## Exercise details
All lines from the first line of the material up to and including the line with "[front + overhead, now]" must be copied exactly, and no others.

===== Provided material =====

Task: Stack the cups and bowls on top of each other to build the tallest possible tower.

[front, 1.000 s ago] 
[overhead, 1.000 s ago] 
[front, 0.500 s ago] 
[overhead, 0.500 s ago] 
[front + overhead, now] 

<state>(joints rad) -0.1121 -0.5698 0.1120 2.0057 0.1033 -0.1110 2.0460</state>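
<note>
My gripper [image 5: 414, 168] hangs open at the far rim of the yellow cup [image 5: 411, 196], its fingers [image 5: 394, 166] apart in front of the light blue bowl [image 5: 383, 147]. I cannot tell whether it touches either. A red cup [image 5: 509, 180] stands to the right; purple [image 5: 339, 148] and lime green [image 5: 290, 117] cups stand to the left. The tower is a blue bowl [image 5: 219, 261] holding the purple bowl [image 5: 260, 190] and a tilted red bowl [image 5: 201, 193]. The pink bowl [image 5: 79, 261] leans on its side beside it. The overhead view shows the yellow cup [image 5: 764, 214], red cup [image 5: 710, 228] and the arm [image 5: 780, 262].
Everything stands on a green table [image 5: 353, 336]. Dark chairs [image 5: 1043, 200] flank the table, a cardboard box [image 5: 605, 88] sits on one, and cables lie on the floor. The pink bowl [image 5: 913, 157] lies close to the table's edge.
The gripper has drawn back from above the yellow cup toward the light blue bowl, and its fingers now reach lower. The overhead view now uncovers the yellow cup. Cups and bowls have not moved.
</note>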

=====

## Exercise result
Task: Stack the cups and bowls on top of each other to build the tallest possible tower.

[front, 1.000 s ago] 
[overhead, 1.000 s ago] 
[front, 0.500 s ago] 
[overhead, 0.500 s ago] 
[front + overhead, now] 

The output for this exercise is now complete.